History
- Name: Zhuhai Cloud
- Owner: Southern Marine Science and Engineering Guangdong Laboratory, Sun Yat-sen University
- Builder: China State Shipbuilding Corporation Huangpu Wenchong
- Laid down: July 2021
- Launched: May 2022

General characteristics
- Displacement: 2,000 tonnes
- Length: 88.5 metres (290 ft)
- Beam: 14 metres (46 ft)
- Speed: 13 knots (24 km/h; 15 mph); 18 knots (33 km/h; 21 mph) (maximum);

= Zhuhai Cloud =

Research vessel

Zhuhai Cloud (朱海云 (Zhu Hai Yun)) is a oceanography research vessel designed for uncrewed operations in open waters and as a mother ship for uncrewed vehicles. She has been called the first "drone mothership" and the first "unmanned vehicle carrier".

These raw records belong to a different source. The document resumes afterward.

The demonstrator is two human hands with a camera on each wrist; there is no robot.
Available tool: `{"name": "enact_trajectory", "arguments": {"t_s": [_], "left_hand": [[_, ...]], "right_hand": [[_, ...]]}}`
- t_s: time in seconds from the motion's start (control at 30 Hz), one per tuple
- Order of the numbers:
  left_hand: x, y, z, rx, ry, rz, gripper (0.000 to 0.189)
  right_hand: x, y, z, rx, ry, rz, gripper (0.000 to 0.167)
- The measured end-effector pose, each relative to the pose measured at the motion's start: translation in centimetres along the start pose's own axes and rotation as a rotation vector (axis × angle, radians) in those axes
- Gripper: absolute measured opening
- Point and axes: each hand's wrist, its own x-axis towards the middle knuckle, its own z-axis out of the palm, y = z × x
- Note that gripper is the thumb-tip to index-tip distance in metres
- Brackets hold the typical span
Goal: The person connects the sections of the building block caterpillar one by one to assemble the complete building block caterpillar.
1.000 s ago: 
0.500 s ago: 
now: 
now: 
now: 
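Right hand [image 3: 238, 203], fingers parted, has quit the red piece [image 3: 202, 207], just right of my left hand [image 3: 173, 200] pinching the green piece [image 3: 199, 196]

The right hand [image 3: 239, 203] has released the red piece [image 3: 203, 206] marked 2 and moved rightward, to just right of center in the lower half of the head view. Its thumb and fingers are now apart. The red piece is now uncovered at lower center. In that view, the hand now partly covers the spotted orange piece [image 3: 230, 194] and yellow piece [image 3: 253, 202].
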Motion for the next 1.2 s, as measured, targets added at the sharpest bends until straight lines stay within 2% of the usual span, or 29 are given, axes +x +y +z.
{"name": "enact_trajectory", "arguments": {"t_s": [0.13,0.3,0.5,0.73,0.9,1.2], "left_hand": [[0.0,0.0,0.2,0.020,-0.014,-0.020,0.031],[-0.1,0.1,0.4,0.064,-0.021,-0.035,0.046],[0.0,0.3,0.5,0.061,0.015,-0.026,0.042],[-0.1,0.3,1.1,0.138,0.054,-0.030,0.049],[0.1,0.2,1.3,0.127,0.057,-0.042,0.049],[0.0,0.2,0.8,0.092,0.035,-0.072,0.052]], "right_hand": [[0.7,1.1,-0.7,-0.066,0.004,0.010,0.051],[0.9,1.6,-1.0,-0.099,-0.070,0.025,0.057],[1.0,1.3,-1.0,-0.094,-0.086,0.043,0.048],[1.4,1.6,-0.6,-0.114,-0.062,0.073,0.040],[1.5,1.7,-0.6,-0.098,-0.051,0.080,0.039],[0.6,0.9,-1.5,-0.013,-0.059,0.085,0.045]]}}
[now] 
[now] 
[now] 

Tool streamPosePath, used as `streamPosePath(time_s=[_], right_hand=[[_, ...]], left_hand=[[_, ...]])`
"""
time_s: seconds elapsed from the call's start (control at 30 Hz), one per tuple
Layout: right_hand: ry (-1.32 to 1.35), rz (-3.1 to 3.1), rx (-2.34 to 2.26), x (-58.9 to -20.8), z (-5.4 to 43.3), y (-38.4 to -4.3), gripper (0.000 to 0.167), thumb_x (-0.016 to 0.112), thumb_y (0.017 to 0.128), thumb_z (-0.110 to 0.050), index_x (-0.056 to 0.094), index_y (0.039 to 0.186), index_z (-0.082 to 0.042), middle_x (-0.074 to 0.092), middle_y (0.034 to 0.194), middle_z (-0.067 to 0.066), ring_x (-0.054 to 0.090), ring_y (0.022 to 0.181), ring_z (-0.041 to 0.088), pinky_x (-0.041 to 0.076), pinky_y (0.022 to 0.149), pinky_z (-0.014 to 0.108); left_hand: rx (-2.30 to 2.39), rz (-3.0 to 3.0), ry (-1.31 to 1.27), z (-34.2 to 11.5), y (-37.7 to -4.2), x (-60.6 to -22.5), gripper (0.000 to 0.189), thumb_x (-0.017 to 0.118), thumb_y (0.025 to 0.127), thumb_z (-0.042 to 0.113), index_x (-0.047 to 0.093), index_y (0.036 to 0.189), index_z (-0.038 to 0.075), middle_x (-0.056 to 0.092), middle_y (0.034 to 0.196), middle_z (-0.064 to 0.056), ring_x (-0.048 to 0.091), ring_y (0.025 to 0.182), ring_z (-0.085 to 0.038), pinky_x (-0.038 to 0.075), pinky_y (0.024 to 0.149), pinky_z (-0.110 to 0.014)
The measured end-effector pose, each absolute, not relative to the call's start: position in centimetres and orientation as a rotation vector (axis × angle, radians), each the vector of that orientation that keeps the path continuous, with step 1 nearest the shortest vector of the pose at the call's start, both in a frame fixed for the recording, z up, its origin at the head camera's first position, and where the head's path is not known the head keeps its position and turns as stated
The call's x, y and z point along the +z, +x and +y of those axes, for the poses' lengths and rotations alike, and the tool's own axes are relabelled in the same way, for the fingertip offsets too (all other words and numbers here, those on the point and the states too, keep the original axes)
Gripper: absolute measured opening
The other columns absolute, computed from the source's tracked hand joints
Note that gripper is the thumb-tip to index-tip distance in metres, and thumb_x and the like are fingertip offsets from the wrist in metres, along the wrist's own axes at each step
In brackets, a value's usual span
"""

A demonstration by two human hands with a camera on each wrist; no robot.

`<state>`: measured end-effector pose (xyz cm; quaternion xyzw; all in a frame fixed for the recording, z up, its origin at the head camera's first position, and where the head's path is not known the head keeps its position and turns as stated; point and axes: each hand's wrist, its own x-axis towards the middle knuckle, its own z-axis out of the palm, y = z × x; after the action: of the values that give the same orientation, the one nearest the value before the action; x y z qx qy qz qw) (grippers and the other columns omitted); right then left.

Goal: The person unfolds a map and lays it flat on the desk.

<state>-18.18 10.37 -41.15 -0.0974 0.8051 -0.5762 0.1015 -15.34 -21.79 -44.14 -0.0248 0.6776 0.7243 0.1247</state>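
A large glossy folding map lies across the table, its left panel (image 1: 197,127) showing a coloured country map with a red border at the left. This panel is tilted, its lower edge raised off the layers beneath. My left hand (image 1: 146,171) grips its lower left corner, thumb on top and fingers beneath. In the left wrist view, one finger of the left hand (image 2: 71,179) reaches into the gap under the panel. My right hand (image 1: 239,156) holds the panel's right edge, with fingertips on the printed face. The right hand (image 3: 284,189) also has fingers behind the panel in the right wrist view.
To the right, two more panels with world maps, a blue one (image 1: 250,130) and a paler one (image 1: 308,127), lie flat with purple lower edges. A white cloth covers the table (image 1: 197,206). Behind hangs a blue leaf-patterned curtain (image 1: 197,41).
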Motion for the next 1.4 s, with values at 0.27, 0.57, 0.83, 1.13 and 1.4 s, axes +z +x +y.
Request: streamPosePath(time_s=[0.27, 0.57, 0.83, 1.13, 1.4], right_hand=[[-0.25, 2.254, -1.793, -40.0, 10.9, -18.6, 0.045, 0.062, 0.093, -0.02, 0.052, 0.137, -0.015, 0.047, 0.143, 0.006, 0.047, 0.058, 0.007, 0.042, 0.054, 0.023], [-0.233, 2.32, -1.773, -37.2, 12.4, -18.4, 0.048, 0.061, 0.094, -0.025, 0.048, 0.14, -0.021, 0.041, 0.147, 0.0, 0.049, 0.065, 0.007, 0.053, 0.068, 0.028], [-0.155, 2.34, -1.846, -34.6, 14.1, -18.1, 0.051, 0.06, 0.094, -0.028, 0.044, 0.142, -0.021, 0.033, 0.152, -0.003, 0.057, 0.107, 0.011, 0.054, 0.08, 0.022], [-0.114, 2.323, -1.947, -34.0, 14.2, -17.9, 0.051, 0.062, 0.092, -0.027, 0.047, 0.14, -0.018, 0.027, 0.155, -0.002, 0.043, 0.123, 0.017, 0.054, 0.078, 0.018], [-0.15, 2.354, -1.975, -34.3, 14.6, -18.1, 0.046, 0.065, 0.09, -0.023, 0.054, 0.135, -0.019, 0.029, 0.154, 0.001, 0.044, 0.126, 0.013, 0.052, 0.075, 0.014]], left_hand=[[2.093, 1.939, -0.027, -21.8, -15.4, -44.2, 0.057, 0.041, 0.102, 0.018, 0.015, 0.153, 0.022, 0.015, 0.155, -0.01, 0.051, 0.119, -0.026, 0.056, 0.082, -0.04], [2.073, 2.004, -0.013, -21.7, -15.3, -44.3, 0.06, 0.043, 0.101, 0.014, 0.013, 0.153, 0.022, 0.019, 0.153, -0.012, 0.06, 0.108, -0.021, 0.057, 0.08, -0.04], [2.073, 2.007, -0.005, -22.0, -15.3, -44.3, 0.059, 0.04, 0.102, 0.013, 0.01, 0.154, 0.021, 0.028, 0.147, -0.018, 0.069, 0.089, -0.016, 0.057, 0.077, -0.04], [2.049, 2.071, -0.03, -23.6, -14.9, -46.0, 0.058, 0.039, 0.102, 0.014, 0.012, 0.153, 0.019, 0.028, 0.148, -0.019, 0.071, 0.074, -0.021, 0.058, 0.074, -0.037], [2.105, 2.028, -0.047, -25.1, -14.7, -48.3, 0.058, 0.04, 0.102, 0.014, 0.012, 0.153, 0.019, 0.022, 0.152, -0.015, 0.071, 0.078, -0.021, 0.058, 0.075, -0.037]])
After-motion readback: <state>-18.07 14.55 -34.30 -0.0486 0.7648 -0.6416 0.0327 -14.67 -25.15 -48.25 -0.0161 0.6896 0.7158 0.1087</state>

The ship was built by China State Shipbuilding Corporation's Huangpu Wenchong for Sun Yat-sen University's Southern Marine Science and Engineering Guangdong Laboratory. The laboratory's goal is to surveil an underwater and above water area 50 nautical miles in diameter using a network of unmanned devices.

Zhuhai Cloud may have military applications. Timothy Heath, a RAND Corporation analyst, believes these include accurately mapping depths for submarines, and deploying smart mines.